* **ASSIGNMENT**
Leave out the pictures and output the data verbatim.
►
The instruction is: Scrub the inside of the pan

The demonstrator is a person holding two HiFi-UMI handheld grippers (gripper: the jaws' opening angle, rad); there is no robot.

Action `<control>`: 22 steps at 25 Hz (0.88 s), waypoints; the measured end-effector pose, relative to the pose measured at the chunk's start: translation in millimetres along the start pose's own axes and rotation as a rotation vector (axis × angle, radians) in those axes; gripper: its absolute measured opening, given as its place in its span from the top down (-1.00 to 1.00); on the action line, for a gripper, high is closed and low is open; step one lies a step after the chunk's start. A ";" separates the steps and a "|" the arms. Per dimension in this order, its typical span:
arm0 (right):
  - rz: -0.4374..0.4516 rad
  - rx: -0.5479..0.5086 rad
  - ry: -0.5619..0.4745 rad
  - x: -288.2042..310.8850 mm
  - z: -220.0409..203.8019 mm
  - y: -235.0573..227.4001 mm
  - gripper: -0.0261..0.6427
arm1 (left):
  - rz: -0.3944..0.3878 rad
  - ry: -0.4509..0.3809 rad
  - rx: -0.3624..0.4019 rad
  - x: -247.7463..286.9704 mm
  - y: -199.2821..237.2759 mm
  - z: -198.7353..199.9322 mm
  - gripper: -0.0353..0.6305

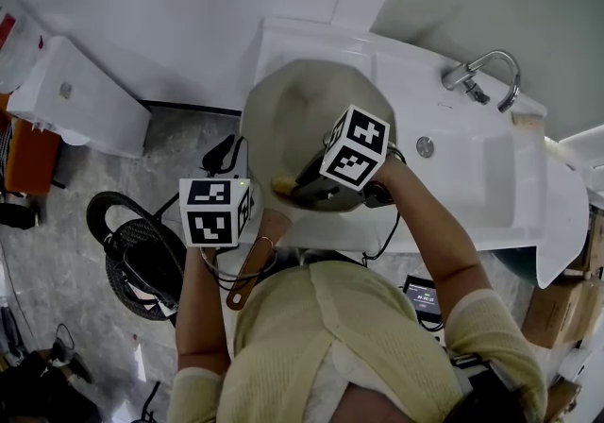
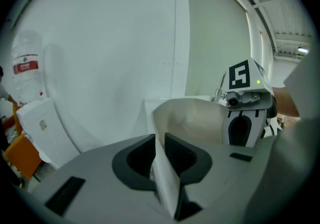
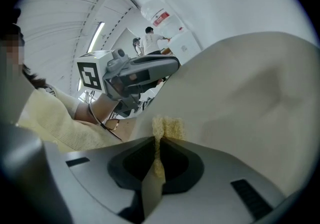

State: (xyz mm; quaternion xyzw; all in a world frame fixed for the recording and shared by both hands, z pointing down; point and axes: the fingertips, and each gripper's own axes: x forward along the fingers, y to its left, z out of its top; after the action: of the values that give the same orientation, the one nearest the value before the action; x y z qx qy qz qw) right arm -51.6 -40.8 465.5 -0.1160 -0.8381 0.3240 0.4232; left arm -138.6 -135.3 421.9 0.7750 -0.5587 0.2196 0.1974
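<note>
L tool (image 2: 161, 162) clamps pan (image 1: 283, 119) rim; R tool (image 3: 157, 155) pinches sponge (image 3: 168, 128) inside pan.

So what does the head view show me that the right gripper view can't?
Only the head view shows the white sink, its faucet, the wooden handle and the floor. Only the right gripper view shows, close up, the right gripper shut on a yellow sponge, plus a distant person standing far behind. Both show the pale pan, the left gripper at its rim, and the holder's yellow sleeve.
</note>
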 end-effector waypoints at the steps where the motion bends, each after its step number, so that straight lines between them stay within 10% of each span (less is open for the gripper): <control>1: 0.006 -0.003 -0.007 -0.4 1.2 1.7 0.78 | 0.007 -0.003 0.001 -1.2 1.4 0.6 0.57; 22: 0.016 -0.056 -0.187 -24.0 24.7 23.4 0.78 | -0.014 -0.062 0.012 -32.8 -8.9 22.4 0.57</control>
State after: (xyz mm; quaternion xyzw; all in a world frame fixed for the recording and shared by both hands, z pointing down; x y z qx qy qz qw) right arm -58.1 -45.2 424.6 -0.1036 -0.8818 0.3131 0.3373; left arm -136.6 -119.4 384.4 0.7865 -0.5579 0.1974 0.1768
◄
* **COMPLETED TASK**
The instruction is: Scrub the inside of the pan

The demonstrator is a person holding two HiFi-UMI handheld grippers (gripper: the jaws' opening angle, rad); there is no robot.

Action `<control>`: 22 steps at 25 Hz (0.88 s), waypoints; the measured end-effector pose, relative to the pose measured at the chunk's start: translation in millimetres along the start pose's own axes and rotation as a rotation vector (axis × angle, radians) in those axes; gripper: its absolute measured opening, given as its place in its span from the top down (-1.00 to 1.00); on the action line, for a gripper, high is closed and low is open; step one lies a step after the chunk's start. A ";" separates the steps and a "|" the arms. Per dimension in this order, its typical span:
arm0 (right):
  - rz: -0.4374..0.4516 rad
  - rx: -0.5479..0.5086 rad
  - ry: -0.5619..0.4745 rad
  - x: -288.2042..310.8850 mm
  - z: -220.0409..203.8019 mm
  - y: -235.0573..227.4001 mm
  - gripper: -0.0261..0.6427
arm1 (left):
  - rz: -0.3944..0.3878 rad
  - ry: -0.4509..0.3809 rad
  - rx: -0.3624..0.4019 rad
  - x: -247.7463..286.9704 mm
  - y: -199.2821..237.2759 mm
  - z: -198.7353..199.9322 mm
  - gripper: -0.0353..0.6305


State: (xyz mm; quaternion xyzw; all in a world frame fixed for the recording and shared by both hands, z pointing down; point and axes: the fingertips, and each gripper's own axes: x forward along the fingers, y to its left, z out of its top; after the action: of the values that give the same orientation, the one nearest the value before the action; x y z qx qy qz qw) right arm -51.6 -40.8 465.5 -0.1160 -0.8381 0.3240 0.4232; left arm -138.6 -135.3 421.9 0.7750 -0.5587 0.2196 0.1974
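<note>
L tool (image 2: 161, 162) clamps pan (image 1: 283, 119) rim; R tool (image 3: 157, 155) pinches sponge (image 3: 168, 128) inside pan.

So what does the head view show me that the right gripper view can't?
Only the head view shows the white sink, its faucet, the wooden handle and the floor. Only the right gripper view shows, close up, the right gripper shut on a yellow sponge, plus a distant person standing far behind. Both show the pale pan, the left gripper at its rim, and the holder's yellow sleeve.
</note>
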 end-effector waypoints at the steps where the motion bends, each after its step number, so that straight lines between them stay within 10% of each span (less is open for the gripper): <control>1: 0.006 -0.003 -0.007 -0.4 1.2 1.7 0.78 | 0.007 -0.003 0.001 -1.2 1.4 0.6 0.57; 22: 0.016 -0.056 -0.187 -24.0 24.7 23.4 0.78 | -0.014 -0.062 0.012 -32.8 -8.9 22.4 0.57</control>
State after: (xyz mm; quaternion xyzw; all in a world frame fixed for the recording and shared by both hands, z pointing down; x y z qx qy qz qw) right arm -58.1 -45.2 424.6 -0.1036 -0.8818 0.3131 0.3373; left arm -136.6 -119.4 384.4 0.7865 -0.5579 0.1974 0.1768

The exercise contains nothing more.